Edmonton police came out with a warning about online merchandise and ticket fraud Monday morning, saying people in the city lost more than $723,000 to the scams last year.
The announcement was made in conjunction with the start of Fraud Prevention Month, which is held every year in March.
According to the Edmonton Police Service, 279 Edmontonians lost a total of $723,500.69 to online merchandise and ticket frauds in 2019.
Keith Pulles was one of the victims. He lost $600 while attempting to buy tickets to an Edmonton Oilers game last spring.
In April 2019, Pulles and his wife were unable to find tickets to buy, so decided to post a wanted ad on Kijiji.
About a week later, Pulles said he was contacted by someone who identified themselves as a Ticketmaster broker who had a set of Oilers tickets.
After talking on the phone, Pulles said the broker asked that he use online virtual currency platform Coincurve for the transaction. Pulles said he and his wife did a bit of research on the site and decided it was a legitimate system.
Pulles said he sent the money but then his bank stopped the transaction.

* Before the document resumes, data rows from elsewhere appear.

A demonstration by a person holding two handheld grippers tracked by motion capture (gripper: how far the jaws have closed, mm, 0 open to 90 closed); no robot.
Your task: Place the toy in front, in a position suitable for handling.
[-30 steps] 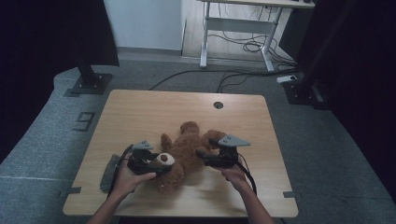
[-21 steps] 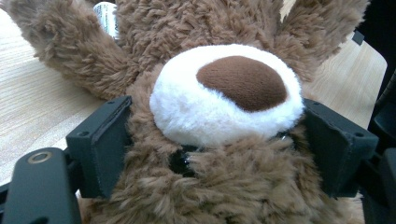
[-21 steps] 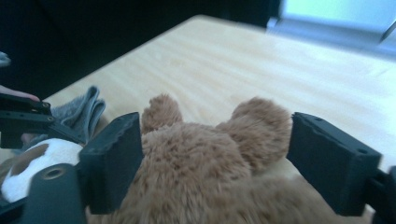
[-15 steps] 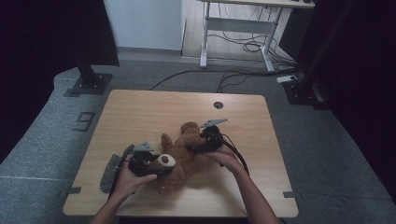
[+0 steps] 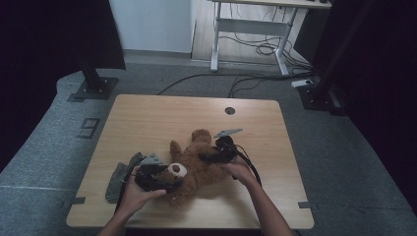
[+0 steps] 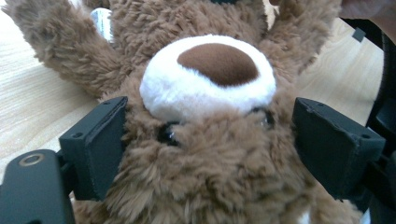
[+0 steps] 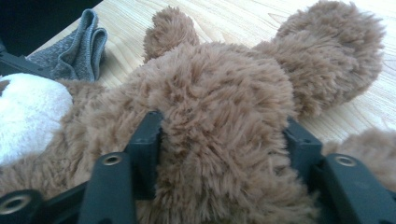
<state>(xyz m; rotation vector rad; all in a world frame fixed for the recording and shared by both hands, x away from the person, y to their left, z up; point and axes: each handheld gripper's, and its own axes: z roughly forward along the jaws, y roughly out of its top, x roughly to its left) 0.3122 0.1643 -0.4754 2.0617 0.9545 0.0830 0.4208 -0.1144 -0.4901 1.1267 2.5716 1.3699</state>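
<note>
Both claws, left (image 6: 205, 154) and right (image 7: 224, 154), clamp the teddy bear (image 5: 196, 167).

The person's forearms are bare, with no sleeve showing at the wrists or higher up. The left gripper (image 5: 169, 183) is a black body with a small grey three-cornered plate on top. Its two jaws are blocky matte black plastic with squared pads, small screw holes in their upper corners, and a brass-ringed screw on the rounded black arm at the lower left. The right gripper (image 5: 204, 157) is also black, topped by a larger grey triangular plate, with a thick black cable looping behind it. Its jaw arms carry metal-ringed screws too.
</note>
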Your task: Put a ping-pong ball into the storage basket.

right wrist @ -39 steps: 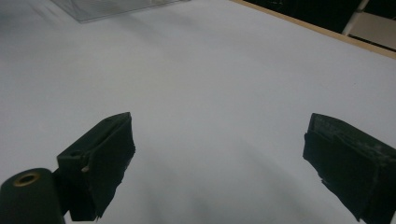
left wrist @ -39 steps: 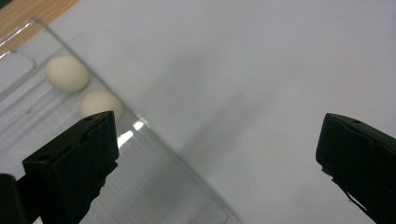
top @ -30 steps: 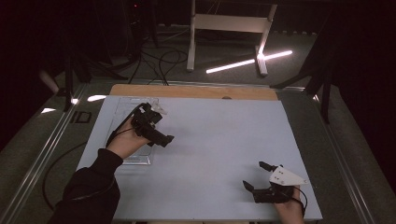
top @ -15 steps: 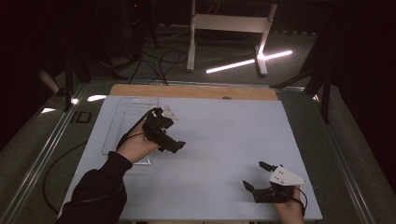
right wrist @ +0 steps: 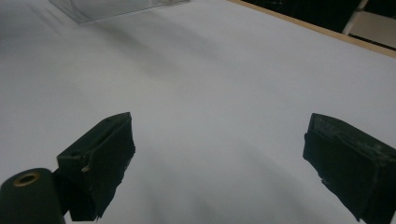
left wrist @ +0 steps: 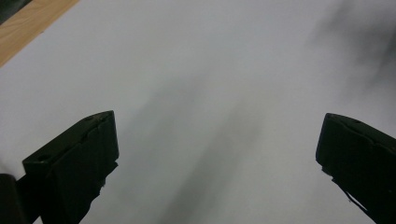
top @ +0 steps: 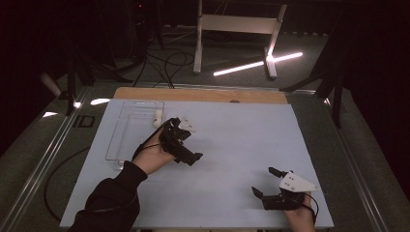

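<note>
Since a second ago my left tool (top: 186,151) has travelled rightward, off the clear plastic tray (top: 126,137) and out over the pale blue table (top: 232,140); my right tool (top: 270,186) has kept its place near the front right corner.

From left to right: the clear plastic tray lies flat at the table's left side, a small white object (top: 157,121) at its far right edge. Just right of the tray, my left hand (top: 153,155) holds the left tool over bare table, jaws spread wide and gripping nothing, as the left gripper view confirms. Well apart, near the table's front edge, the right tool rests low, its grey three-cornered plate (top: 296,182) on top, jaws likewise wide apart and empty; its own view looks across the table toward the tray (right wrist: 116,8).
</note>
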Demonstrator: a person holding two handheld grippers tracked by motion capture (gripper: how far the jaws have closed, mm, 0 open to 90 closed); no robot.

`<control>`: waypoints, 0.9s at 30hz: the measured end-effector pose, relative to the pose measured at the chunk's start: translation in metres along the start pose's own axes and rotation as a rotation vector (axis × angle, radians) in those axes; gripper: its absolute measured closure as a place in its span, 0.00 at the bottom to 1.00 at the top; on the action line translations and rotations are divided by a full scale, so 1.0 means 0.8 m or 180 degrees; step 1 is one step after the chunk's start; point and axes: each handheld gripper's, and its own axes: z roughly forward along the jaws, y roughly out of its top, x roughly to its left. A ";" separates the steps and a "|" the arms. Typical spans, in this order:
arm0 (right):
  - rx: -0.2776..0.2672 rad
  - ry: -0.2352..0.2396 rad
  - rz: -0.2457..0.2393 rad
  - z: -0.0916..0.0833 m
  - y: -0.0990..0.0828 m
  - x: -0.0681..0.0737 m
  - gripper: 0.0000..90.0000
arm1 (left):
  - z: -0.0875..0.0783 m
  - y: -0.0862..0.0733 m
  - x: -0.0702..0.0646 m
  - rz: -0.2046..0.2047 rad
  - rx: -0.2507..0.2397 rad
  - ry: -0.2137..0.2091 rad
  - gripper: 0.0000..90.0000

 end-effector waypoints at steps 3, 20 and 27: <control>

“I told him that if my bank’s not comfortable with this, then I’m not either,” Pulles said.
Pulles said the alleged ticket broker agreed to let him send an e-transfer, but asked that he send it to his wife’s email address. When Pulles’ e-transfer was not accepted, he said he reached out to the broker who said his wife worked shift work and hadn’t yet found time to accept the transaction.
Pulles said he was then told that the broker’s wife’s bank cancelled the e-transfer, and his money was returned.
Pulles said at this point, he felt trust had been built between him and the apparent broker, so he agreed to send the broker bitcoin.
“He talked to us on the phone, we had his phone number… he even gave our money back the first time,” Pulles explained. “He really let us trust him.”
The bitcoin transaction went through and Pulles said he was told he would have his Oilers tickets in just a few minutes. But the tickets never came.
The apparent broker ghosted him and wasn’t answering his calls. At this point, Pulles said he knew he’d been scammed.
Pulles said he was able to get a hold of the broker’s “wife,” who police said turned out to have been scammed and extorted by the broker herself.
Edmonton police said education and understanding are key when it comes to preventing fraud victimization.
“Fraud is a crime that is vastly under reported for fear of being judged, shamed, or chastised if they share their experience with family, friends, co-workers, or even the police,” the EPS said in a media release Monday.
“But we hope that anyone who is a victim of fraud will trust in us. We are here to help.”
The EPS will share information on a number of common frauds this month as part of Fraud Prevention Month, including employment scams, romance scams, identity theft and mass marketing scams.